Das Bundesheer hat sich seinen Nutzen berechnen lassen: Die Ausgaben des Heeres hätten „durchaus einen gewissen Trampolineffekt“ für Wirtschaft und Gesellschaft, meinte Verteidigungsminister Hans Peter Doskozil (SPÖ) heute.

Das Beratungsunternehmen Mainland Economic Consultants errechnete für das Heer in einer volkswirtschaftlichen Kosten-Nutzen-Analyse um rund 90.000 Euro, dass der gesellschaftliche Nutzen des Bundesheers bei einem Budget von 2,3 Milliarden Euro (2017) bei 19 Milliarden Euro liege. Das entspricht laut Studienautor Ronald Scheucher einer sozialen Rendite von rund 800 Prozent. Teilweise würden sich die Wirkungen auf mehrere Jahre beziehen, aber „mehrheitlich“ betreffen die 19 Milliarden das Budgetjahr 2017, sagte Scheucher auf Nachfrage.

37.000 Arbeitsplätze

Im Bereich Assistenz- und Unterstützungsleistungen (z. B. Katastrophenhilfe) weist die Studie einen Gegenwert von 840 Millionen Euro aus. Im Kapitel Investitionen wird etwa ein Beschäftigungseffekt von 37.000 gesicherten bzw. geschaffenen Arbeitsplätzen (Vollzeitäquivalente) durch das Ressortbudget 2017 angegeben.
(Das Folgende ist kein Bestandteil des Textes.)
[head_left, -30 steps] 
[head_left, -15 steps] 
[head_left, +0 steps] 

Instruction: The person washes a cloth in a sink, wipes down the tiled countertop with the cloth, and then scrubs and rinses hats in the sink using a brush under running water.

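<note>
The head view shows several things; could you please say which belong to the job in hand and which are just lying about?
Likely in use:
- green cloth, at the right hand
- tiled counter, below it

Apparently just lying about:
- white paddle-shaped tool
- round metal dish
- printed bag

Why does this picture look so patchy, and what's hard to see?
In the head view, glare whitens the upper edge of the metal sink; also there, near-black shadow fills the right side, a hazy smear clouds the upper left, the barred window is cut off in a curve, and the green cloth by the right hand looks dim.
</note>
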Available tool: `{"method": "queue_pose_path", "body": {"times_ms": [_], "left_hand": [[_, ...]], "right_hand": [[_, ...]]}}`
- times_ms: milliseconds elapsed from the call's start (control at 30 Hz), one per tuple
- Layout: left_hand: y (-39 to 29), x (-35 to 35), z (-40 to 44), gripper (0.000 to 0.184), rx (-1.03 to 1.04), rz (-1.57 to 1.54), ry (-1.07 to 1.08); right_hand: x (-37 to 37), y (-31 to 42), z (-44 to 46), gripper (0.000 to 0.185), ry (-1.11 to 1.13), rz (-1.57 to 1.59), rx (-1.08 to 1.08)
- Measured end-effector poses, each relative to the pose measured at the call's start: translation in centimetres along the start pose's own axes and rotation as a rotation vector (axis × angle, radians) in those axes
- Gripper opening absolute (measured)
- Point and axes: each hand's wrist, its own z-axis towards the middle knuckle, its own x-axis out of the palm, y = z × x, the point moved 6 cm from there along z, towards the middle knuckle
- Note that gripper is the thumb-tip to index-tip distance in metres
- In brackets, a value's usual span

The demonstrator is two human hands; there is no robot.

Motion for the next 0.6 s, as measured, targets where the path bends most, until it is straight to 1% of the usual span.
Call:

Mit ganzen elf Milliarden Euro wird der gesellschaftliche Nutzen dargestellt, der durch den Einsatz des Bundesheers als „Sicherheitsdienstleister“ in der Krisenfrüherkennung, im Krisenmanagement und in der Schadensminimierung potenziell generiert wird. Basis dieser Analyse seien (risikoangepasste) Bedrohungsszenarien wie Terroranschläge gewesen, erklärte Scheucher.